As I said yesterday in my review of their show at Roboto, here I am to review NONZOO's tape, WAZOO, which was released on Already Dead Tapes this year. I liked the tape even just from the cover art with its bulbous, insectoid mosaic. There are a few different variations of the cover, just like the shirt that I also got from the band. The actual cassettes are a gold color that, in this case, seems eerie.


WAZOO starts with a glitchy noise anime intro called "LARVAE" that fades into the next song, "SPAMBOT RINGER", a song resembling Melt-Banana with more funky drums. There's a lot of textural guitar, computer-y noise, and drums that are thumpy and quiet. The vocals sound like a cool post-punk band (think The Slits or Mo-Dettes), shouting something like "bee! bee! bee!". Towards the end, things are pretty ragged instrumentally and vocally with some screams. The next song fades right in, "HULA-HOOP OF FLIES". At the start, there are some Siouxsie spooky vox and xylophone guitars. Before everything zooms out into the cyberspace of crystal spheres, there's some bubbling and Shaggs military drums. The title makes so much sense with this rhythm. "Alone inside her at last" (those words might be wrong), and then the song ends with a sort of "upset neighbor lady" voice from somewhere else. The "COCOON TRANSMISSION" comes in, somewhere deep inside, a scary place so confined with a green membrane. The twilling buzz is hypnotic. Maybe there are voices? It's too dark. Chants build up. "HEADLESS FARCE" is so fast and more "punk". It takes off and then "let's be quiet" and then jumps off and out again! The skittery angular guitar works well with the Macbeth-witch-like chant. The song breaks down into a slow decay, but there's one last gasp of backing vocals and springy guitars. Then it fades out in a wordless devil chant.

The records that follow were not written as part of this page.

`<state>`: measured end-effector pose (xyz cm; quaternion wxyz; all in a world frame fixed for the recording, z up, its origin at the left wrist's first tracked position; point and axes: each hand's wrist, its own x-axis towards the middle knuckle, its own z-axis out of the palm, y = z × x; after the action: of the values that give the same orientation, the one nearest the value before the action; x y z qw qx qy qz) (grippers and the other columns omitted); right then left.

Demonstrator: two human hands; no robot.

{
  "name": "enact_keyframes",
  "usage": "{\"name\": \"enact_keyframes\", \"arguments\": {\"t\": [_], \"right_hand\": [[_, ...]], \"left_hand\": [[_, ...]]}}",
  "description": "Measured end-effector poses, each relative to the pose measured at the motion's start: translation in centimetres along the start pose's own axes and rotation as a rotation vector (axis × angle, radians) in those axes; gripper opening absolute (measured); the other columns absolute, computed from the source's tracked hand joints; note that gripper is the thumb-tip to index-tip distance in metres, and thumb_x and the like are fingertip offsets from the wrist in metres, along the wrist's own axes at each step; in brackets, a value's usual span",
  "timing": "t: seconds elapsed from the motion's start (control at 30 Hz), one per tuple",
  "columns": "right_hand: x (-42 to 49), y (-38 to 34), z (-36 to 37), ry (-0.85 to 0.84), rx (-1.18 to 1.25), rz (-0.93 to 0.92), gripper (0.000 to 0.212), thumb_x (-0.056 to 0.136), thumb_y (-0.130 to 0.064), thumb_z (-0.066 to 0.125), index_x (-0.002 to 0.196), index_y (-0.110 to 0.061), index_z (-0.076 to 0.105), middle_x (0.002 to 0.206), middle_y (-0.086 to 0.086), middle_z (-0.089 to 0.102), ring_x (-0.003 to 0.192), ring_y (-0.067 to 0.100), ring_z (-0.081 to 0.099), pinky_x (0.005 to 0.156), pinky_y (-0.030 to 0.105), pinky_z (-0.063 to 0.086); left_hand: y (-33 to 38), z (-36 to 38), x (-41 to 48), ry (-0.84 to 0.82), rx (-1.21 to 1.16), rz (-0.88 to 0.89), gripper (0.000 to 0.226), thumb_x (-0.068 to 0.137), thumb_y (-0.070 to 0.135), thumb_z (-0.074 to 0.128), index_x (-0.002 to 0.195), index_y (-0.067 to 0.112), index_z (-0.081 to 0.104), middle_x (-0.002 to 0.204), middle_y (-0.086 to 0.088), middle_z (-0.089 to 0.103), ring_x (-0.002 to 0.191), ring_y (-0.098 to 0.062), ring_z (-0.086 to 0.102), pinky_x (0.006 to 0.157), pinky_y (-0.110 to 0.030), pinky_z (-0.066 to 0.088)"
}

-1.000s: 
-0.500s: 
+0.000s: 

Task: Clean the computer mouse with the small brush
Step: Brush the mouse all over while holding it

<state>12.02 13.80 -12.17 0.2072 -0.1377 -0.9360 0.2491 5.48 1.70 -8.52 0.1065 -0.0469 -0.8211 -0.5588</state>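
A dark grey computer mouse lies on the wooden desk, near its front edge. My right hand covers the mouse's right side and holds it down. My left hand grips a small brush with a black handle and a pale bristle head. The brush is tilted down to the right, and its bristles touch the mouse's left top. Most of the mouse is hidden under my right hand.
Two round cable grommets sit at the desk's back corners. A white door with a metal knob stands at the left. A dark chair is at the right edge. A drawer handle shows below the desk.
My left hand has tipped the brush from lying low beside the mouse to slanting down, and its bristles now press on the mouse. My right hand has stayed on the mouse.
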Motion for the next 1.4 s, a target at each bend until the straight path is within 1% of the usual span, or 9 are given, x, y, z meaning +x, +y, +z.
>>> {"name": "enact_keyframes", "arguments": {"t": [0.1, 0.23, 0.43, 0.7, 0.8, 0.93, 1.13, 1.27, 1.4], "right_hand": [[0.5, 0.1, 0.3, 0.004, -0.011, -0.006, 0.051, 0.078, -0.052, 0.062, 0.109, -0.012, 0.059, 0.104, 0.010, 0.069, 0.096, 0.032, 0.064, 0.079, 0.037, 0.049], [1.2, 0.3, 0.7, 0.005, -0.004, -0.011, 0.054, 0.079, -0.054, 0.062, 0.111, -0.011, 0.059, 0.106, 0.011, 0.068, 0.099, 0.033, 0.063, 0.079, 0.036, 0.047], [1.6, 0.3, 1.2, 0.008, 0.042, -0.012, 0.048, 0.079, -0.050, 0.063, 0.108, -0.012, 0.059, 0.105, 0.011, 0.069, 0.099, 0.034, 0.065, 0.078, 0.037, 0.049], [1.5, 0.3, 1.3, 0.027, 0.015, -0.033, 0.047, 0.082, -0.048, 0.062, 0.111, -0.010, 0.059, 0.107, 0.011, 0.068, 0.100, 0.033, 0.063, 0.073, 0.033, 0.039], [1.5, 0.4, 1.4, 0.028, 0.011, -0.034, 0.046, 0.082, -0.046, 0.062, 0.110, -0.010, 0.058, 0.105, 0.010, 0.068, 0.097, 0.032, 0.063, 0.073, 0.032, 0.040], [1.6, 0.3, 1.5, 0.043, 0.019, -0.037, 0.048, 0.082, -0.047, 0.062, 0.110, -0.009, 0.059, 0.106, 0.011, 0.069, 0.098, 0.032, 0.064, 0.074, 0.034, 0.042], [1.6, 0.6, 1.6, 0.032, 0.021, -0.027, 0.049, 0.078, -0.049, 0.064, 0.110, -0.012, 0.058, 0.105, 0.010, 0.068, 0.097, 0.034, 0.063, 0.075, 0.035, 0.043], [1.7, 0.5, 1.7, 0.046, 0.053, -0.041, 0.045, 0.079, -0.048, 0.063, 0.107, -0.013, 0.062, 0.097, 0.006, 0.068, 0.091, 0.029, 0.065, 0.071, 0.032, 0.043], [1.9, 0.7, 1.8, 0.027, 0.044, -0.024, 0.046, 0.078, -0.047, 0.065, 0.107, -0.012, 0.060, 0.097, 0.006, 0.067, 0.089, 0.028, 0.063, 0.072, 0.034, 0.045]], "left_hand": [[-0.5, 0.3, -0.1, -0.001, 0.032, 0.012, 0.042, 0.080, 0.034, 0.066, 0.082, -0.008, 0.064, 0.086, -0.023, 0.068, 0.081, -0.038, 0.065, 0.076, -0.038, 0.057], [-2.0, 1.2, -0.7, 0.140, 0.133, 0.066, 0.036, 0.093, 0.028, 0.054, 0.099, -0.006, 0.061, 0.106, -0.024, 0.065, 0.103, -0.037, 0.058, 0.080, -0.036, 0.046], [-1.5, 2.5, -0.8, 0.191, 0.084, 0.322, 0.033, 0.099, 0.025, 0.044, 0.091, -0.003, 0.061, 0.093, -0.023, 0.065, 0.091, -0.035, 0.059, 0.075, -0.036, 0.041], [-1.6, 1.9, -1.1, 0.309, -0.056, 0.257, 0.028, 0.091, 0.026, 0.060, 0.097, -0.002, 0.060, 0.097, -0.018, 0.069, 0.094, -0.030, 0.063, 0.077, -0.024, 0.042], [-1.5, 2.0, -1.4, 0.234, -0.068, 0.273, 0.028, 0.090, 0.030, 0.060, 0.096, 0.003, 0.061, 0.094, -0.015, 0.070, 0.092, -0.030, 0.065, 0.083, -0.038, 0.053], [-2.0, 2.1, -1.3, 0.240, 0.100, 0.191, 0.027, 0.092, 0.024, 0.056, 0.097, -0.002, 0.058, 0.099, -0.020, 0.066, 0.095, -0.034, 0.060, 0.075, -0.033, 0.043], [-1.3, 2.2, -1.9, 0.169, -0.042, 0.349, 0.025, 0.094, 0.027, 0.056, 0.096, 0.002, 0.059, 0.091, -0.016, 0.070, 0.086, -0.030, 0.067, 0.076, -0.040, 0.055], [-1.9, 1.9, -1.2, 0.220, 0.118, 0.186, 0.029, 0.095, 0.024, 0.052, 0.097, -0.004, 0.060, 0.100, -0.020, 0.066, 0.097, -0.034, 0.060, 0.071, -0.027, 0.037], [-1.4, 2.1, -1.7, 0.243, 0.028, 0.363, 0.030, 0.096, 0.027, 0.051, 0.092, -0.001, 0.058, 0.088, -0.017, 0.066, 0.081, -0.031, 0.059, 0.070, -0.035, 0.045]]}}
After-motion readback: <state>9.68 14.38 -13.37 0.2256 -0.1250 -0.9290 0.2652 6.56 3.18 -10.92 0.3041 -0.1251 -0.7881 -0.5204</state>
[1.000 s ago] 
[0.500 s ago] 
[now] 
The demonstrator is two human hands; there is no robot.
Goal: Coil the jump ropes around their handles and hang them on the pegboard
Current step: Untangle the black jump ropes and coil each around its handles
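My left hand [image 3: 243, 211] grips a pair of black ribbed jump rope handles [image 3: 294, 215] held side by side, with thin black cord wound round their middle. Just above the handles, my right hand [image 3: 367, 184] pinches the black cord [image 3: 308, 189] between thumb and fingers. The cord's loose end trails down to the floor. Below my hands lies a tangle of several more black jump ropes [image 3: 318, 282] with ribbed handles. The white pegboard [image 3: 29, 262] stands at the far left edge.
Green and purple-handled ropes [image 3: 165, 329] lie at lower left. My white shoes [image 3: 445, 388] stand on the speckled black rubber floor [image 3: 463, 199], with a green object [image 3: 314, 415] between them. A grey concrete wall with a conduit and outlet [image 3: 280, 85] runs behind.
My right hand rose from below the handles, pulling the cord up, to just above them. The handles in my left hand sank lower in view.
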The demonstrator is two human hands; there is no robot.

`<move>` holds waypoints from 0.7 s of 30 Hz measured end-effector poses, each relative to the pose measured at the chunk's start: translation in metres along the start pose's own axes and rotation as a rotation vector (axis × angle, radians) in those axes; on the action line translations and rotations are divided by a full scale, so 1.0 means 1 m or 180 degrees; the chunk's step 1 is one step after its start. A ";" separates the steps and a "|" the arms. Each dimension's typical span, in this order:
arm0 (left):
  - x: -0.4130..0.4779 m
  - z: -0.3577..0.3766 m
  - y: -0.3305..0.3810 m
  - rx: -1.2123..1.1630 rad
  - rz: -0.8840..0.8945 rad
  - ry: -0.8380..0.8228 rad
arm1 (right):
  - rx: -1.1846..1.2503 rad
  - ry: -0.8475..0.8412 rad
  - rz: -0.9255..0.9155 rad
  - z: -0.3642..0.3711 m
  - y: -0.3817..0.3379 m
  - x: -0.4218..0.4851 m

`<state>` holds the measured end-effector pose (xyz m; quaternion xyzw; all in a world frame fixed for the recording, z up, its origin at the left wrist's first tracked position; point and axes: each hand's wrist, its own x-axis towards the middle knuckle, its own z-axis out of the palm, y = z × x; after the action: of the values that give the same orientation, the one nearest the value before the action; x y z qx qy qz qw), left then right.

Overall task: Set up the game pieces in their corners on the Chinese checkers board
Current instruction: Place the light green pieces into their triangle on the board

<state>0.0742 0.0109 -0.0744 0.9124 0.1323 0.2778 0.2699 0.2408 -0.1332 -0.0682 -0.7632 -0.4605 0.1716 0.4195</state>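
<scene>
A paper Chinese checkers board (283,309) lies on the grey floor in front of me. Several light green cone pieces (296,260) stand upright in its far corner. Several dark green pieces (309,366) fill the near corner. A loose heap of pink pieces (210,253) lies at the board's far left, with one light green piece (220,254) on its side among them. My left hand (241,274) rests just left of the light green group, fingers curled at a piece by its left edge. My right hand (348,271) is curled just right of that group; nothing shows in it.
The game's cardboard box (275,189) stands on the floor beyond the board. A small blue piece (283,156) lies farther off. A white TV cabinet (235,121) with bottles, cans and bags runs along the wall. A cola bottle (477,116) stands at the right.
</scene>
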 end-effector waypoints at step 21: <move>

"They stunned her, and stripped off her garments, and lastly
They stuffed her inside a kind of a pod;
And then it was that Millicent Frastley
Was sacrificed to The Insect God."
-Edward Gorey, The Insect God

But wait, there's more! There is a side 2 (who knew? - you probably, and me too). It doesn't start here, but the next track is a noted departure from this insect story. "GREAT AMERICAN TROUGH" does not fade-in. The strong guitar line really pushes the track. There are some strange percussions going on, and the instruments remind me of the Silver Mt. Zion side-project, Diebold, a bit. "Ooh the mystery!" The vocals are similar to David Thomas' on "Big Ed's Used Farms". "SEVERE ROUGH STYLISH" is a good descriptor to this band. Whoa, there's a heavy sound barrage, but overall this song is not as dense. The vocals are chirpy. Something drips into an intercom voice saying something about being scared of yr daughter. This one is scary, and it might be my favorite track. "THE HEAVENLY CRAFT OF PURE LOVE" sounds like it could be sincere or total irony with this band. NONZOO made it the latter; this is another creepy one! Someone is telling an eerie dream/memory about an amputation, and then a man, who sounds like he might have starred in The Blair Witch Project, comes in with another story that I can't make out. Demonic voices fill the air, and then we are back to the room with the first storyteller talking about controlling yr dreams.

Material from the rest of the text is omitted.